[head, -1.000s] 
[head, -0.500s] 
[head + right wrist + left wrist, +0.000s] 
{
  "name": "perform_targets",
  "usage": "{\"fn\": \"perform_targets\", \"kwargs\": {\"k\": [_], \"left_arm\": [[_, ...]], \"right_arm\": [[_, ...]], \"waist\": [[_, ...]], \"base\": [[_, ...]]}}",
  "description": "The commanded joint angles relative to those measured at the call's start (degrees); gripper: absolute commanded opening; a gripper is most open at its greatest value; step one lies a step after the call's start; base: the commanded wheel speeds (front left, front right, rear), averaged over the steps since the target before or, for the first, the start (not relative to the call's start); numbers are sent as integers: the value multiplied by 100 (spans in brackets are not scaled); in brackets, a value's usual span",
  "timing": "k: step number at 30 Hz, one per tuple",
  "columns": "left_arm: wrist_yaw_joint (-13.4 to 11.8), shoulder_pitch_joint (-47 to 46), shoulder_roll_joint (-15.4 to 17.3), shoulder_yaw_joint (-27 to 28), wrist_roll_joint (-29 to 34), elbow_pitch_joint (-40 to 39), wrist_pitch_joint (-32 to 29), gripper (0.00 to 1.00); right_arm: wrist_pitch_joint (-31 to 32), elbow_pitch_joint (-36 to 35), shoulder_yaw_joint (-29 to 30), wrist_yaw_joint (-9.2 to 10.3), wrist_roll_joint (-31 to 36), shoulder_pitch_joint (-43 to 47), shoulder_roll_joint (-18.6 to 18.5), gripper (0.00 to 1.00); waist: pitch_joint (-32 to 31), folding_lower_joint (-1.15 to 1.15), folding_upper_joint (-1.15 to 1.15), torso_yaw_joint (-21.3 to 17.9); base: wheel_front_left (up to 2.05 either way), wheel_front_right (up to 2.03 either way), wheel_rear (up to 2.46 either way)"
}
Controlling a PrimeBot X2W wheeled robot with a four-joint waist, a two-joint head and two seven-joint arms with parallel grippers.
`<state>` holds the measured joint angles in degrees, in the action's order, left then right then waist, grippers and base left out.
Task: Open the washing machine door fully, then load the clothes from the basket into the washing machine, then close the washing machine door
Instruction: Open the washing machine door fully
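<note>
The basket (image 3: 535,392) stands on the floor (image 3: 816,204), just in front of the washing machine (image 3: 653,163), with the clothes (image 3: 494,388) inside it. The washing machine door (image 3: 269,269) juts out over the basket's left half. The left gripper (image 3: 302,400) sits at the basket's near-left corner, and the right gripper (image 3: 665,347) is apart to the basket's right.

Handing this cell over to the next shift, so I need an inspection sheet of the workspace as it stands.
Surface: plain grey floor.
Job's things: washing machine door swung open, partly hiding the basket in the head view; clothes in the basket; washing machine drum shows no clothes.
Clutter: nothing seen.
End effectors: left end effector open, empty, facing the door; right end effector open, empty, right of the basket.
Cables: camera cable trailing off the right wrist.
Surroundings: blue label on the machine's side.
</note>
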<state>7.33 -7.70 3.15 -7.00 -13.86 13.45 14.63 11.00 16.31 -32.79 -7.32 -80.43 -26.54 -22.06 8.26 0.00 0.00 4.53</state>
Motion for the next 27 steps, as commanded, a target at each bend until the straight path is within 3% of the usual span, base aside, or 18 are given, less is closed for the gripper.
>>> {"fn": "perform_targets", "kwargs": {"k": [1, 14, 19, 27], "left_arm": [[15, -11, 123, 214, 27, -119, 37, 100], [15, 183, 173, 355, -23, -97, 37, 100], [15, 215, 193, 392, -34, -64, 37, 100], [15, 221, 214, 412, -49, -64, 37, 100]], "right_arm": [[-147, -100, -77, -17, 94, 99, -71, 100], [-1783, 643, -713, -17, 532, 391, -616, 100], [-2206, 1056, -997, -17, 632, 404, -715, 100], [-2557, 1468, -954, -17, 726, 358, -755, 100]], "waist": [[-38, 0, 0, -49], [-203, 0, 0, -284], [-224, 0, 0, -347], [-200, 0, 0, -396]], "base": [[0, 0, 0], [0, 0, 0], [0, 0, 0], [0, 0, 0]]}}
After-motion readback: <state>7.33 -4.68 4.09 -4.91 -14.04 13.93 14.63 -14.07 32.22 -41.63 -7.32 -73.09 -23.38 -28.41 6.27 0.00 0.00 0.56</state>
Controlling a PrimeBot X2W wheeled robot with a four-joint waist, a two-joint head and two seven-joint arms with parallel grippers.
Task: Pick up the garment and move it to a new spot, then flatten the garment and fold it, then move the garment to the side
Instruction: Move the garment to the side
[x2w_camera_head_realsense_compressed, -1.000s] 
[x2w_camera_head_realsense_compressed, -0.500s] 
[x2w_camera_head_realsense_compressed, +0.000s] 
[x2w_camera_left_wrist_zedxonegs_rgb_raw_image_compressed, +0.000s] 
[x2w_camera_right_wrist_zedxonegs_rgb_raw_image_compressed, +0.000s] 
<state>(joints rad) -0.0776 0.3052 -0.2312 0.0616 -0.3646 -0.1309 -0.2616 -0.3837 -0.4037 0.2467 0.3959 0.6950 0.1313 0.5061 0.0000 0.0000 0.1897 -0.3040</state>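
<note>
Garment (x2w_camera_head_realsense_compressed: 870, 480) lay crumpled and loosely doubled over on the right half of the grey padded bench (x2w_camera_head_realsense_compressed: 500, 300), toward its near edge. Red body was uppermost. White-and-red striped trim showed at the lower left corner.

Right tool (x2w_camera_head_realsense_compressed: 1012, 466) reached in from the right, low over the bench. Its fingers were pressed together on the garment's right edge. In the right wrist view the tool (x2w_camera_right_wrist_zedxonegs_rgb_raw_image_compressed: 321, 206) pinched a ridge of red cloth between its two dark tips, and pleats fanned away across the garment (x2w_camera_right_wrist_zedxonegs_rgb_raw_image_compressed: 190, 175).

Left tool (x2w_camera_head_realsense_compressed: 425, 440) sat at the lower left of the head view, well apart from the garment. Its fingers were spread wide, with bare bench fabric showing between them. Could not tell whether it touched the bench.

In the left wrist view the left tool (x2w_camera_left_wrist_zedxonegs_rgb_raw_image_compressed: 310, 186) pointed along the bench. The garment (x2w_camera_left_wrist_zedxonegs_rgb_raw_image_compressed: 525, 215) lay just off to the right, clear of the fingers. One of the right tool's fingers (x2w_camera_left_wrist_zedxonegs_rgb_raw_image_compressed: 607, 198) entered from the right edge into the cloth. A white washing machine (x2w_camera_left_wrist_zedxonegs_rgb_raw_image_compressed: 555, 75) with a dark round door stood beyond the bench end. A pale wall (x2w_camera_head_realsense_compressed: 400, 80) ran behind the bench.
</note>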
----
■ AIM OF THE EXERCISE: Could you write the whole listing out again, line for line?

■ RESULT OF THIS EXERCISE:
[head, -1.000s] 
[head, -0.500s] 
[head + right wrist + left wrist, +0.000s] 
{
  "name": "perform_targets",
  "usage": "{\"fn\": \"perform_targets\", \"kwargs\": {\"k\": [_], \"left_arm\": [[_, ...]], \"right_arm\": [[_, ...]], \"waist\": [[_, ...]], \"base\": [[_, ...]]}}",
  "description": "The commanded joint angles relative to those measured at the call's start (degrees); gripper: absolute commanded opening; a gripper is most open at its greatest value; step one lies a step after the call's start; base: the commanded wheel speeds (front left, front right, rear), averaged over the steps since the target before or, for the first, the start (not relative to the call's start); numbers are sent as integers: the value multiplied by 100 (spans in brackets are not scaled); in brackets, a value's usual span",
  "timing": "k: step number at 30 Hz, one per tuple",
  "columns": "left_arm: wrist_yaw_joint (-13.4 to 11.8), shoulder_pitch_joint (-47 to 46), shoulder_roll_joint (-15.4 to 17.3), shoulder_yaw_joint (-27 to 28), wrist_roll_joint (-29 to 34), elbow_pitch_joint (-40 to 39), wrist_pitch_joint (-32 to 29), gripper (0.00 to 1.00); right_arm: wrist_pitch_joint (-31 to 32), elbow_pitch_joint (-36 to 35), shoulder_yaw_joint (-29 to 30), wrist_yaw_joint (-9.2 to 10.3), wrist_roll_joint (-31 to 36), shoulder_pitch_joint (-43 to 47), shoulder_roll_joint (-18.6 to 18.5), gripper (0.00 to 1.00); waist: pitch_joint (-32 to 31), folding_lower_joint (-1.15 to 1.15), folding_upper_joint (-1.15 to 1.15), torso_yaw_joint (-21.3 to 17.9); base: wheel_front_left (up to 2.05 either way), wheel_front_right (up to 2.03 either way), wheel_rear (up to 2.46 either way)"
}
Controlling a PrimeBot X2W wheeled robot with a four-joint waist, a two-joint head and two seven-joint arms with parallel grippers.
`<state>` holds the measured joint angles in degrees, in the action's order, left then right then waist, grippers and base left out.
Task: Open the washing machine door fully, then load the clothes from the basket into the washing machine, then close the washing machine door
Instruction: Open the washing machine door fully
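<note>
The basket (image 3: 535,392) stands on the floor (image 3: 816,204), just in front of the washing machine (image 3: 653,163), with the clothes (image 3: 494,388) inside it. The washing machine door (image 3: 269,269) juts out over the basket's left half. The left gripper (image 3: 302,400) sits at the basket's near-left corner, and the right gripper (image 3: 665,347) is apart to the basket's right.

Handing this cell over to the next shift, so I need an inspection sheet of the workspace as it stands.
Surface: plain grey floor.
Job's things: washing machine door swung open, partly hiding the basket in the head view; clothes in the basket; washing machine drum shows no clothes.
Clutter: nothing seen.
End effectors: left end effector open, empty, facing the door; right end effector open, empty, right of the basket.
Cables: camera cable trailing off the right wrist.
Surroundings: blue label on the machine's side.
</note>
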<state>7.33 -7.70 3.15 -7.00 -13.86 13.45 14.63 11.00 16.31 -32.79 -7.32 -80.43 -26.54 -22.06 8.26 0.00 0.00 4.53</state>
Motion for the next 27 steps, as commanded, a target at each bend until the straight path is within 3% of the usual span, base aside, or 18 are given, less is closed for the gripper.
>>> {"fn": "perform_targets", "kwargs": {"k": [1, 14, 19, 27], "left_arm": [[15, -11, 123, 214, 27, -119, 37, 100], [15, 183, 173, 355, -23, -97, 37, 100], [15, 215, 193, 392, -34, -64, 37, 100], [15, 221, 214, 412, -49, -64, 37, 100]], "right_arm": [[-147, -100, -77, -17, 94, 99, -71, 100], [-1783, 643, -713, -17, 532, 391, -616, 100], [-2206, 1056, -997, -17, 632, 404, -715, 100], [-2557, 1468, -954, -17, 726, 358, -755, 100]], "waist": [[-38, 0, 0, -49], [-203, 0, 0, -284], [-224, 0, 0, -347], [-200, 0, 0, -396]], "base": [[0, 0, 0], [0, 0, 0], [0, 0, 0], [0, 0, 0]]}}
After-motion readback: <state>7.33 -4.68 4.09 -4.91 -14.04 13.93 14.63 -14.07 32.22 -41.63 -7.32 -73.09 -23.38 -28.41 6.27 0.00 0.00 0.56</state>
Controlling a PrimeBot X2W wheeled robot with a four-joint waist, a two-joint head and two seven-joint arms with parallel grippers.
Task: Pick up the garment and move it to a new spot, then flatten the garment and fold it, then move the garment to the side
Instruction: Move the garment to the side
[x2w_camera_head_realsense_compressed, -1.000s] 
[x2w_camera_head_realsense_compressed, -0.500s] 
[x2w_camera_head_realsense_compressed, +0.000s] 
[x2w_camera_left_wrist_zedxonegs_rgb_raw_image_compressed, +0.000s] 
[x2w_camera_right_wrist_zedxonegs_rgb_raw_image_compressed, +0.000s] 
<state>(joints rad) -0.0776 0.3052 -0.2312 0.0616 -0.3646 -0.1309 -0.2616 -0.3837 -0.4037 0.2467 0.3959 0.6950 0.1313 0.5061 0.0000 0.0000 0.1897 -0.3040</state>
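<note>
Garment (x2w_camera_head_realsense_compressed: 870, 480) lay crumpled and loosely doubled over on the right half of the grey padded bench (x2w_camera_head_realsense_compressed: 500, 300), toward its near edge. Red body was uppermost. White-and-red striped trim showed at the lower left corner.

Right tool (x2w_camera_head_realsense_compressed: 1012, 466) reached in from the right, low over the bench. Its fingers were pressed together on the garment's right edge. In the right wrist view the tool (x2w_camera_right_wrist_zedxonegs_rgb_raw_image_compressed: 321, 206) pinched a ridge of red cloth between its two dark tips, and pleats fanned away across the garment (x2w_camera_right_wrist_zedxonegs_rgb_raw_image_compressed: 190, 175).

Left tool (x2w_camera_head_realsense_compressed: 425, 440) sat at the lower left of the head view, well apart from the garment. Its fingers were spread wide, with bare bench fabric showing between them. Could not tell whether it touched the bench.

In the left wrist view the left tool (x2w_camera_left_wrist_zedxonegs_rgb_raw_image_compressed: 310, 186) pointed along the bench. The garment (x2w_camera_left_wrist_zedxonegs_rgb_raw_image_compressed: 525, 215) lay just off to the right, clear of the fingers. One of the right tool's fingers (x2w_camera_left_wrist_zedxonegs_rgb_raw_image_compressed: 607, 198) entered from the right edge into the cloth. A white washing machine (x2w_camera_left_wrist_zedxonegs_rgb_raw_image_compressed: 555, 75) with a dark round door stood beyond the bench end. A pale wall (x2w_camera_head_realsense_compressed: 400, 80) ran behind the bench.
</note>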

The response is now done.